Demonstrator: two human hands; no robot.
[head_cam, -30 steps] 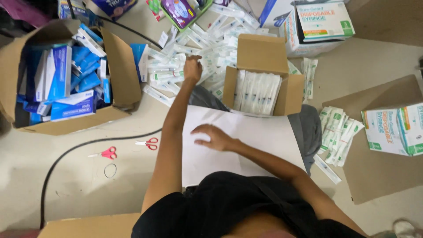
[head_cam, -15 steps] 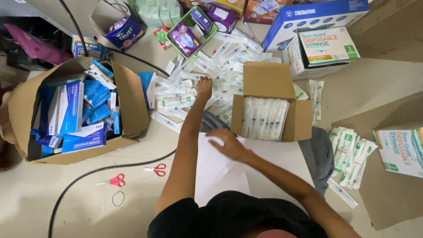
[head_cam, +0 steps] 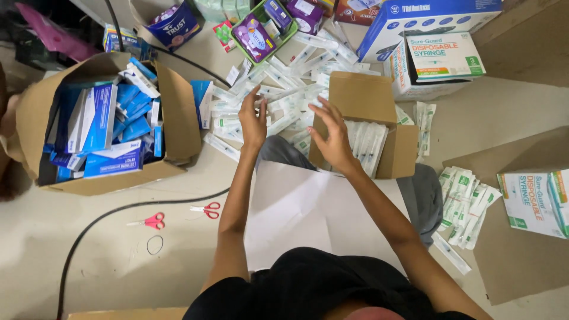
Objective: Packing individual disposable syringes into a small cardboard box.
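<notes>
- Whereas resting flat on the sheet (head_cam: 296, 207) a second ago, now lifted forward to the near left corner of the small box (head_cam: 355, 95), speaking of the right hand (head_cam: 332, 139); fingers spread wide, palm down, gripping nothing.
- Raised too off the packets (head_cam: 284, 106), as for the left hand (head_cam: 253, 121): earlier curled low among them, now up with fingers fanned open; no packet seen pinched, though fingertips sit close over the pile.
- Means both hands brought together over the same patch, just beside each other, between pile and small box, with the sheet left bare on the lap.
- Packets: long, narrow, flat sleeves, clear film on white backing with green print, slick and crinkly by the look; strewn loose on the floor beyond the hands, more standing on edge in tight rows inside the small box.
- Small box: plain brown card, lid flap folded back upright, matte and stiff.
- Sheet: smooth white paper, creased in soft folds.
- To the left, a big box (head_cam: 178, 118) of worn brown card, sides bowed, crammed with glossy blue-and-white cartons.
- On the pale, dull floor: two red-handled scissors (head_cam: 155, 221), a thin rubber band (head_cam: 155, 244), a black cable (head_cam: 118, 210) in a long curve.
- To the right, a second stack (head_cam: 468, 201) of the same sleeves, well apart from both hands.
</notes>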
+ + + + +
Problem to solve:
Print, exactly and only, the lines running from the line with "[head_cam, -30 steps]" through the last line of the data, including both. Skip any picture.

Solution for this task:
[head_cam, -30 steps] 
[head_cam, -15 steps] 
[head_cam, +0 steps] 
Objective: Packing individual disposable syringes into a small cardboard box.
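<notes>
- Whereas resting flat on the sheet (head_cam: 296, 207) a second ago, now lifted forward to the near left corner of the small box (head_cam: 355, 95), speaking of the right hand (head_cam: 332, 139); fingers spread wide, palm down, gripping nothing.
- Raised too off the packets (head_cam: 284, 106), as for the left hand (head_cam: 253, 121): earlier curled low among them, now up with fingers fanned open; no packet seen pinched, though fingertips sit close over the pile.
- Means both hands brought together over the same patch, just beside each other, between pile and small box, with the sheet left bare on the lap.
- Packets: long, narrow, flat sleeves, clear film on white backing with green print, slick and crinkly by the look; strewn loose on the floor beyond the hands, more standing on edge in tight rows inside the small box.
- Small box: plain brown card, lid flap folded back upright, matte and stiff.
- Sheet: smooth white paper, creased in soft folds.
- To the left, a big box (head_cam: 178, 118) of worn brown card, sides bowed, crammed with glossy blue-and-white cartons.
- On the pale, dull floor: two red-handled scissors (head_cam: 155, 221), a thin rubber band (head_cam: 155, 244), a black cable (head_cam: 118, 210) in a long curve.
- To the right, a second stack (head_cam: 468, 201) of the same sleeves, well apart from both hands.
</notes>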

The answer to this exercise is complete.